Re: Apache Beam 2.4.0 release process retrospective and automation possibilities

Robert Bradshaw Fri, 23 Mar 2018 01:53:14 -0700

To put this in context, this was a brain dump of some of the things I
encountered while doing the release. Were I to do a release again, it would
be a lot easier (though still not ideal).

At the high level, rather than focusing on steps, I think it's more
interesting to focus on why we need a human to do the release. IMHO, the
role of a human is

1) Choose a commit.
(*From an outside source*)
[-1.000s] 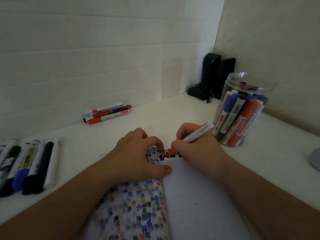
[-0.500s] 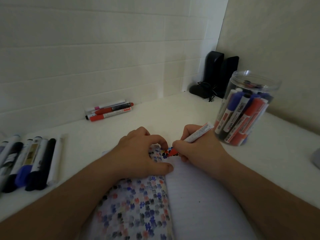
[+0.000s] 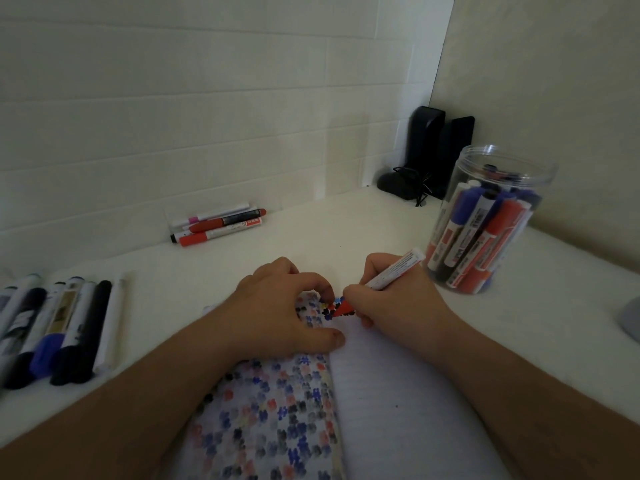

Any commit in master should do, if we had proper test
and code hygiene.
2) Sign the release artifacts. (Frankly, I would be happy with a robot
signing everything but the tag in github, if the keys could be properly
maintained.)
3) Manage the email thread.

To this end, I would like a process where one would propose a release
candidate via a lightweight, fast tool. and jenkins (or some other system)
would recognize the release branch and test, generate artifacts, push
artifacts, and test against those artifacts (including, ideally, nexus and
svn staging). One should be able to easily run this locally, but that
shouldn't be needed. If a human needs to sign, there could be a script for
one to download artifacts, sign them, and push the signatures. On success,
an email body (with all the links and details) would be created, to be sent
out by a human.

More responses inline below (and thanks for the feedback!).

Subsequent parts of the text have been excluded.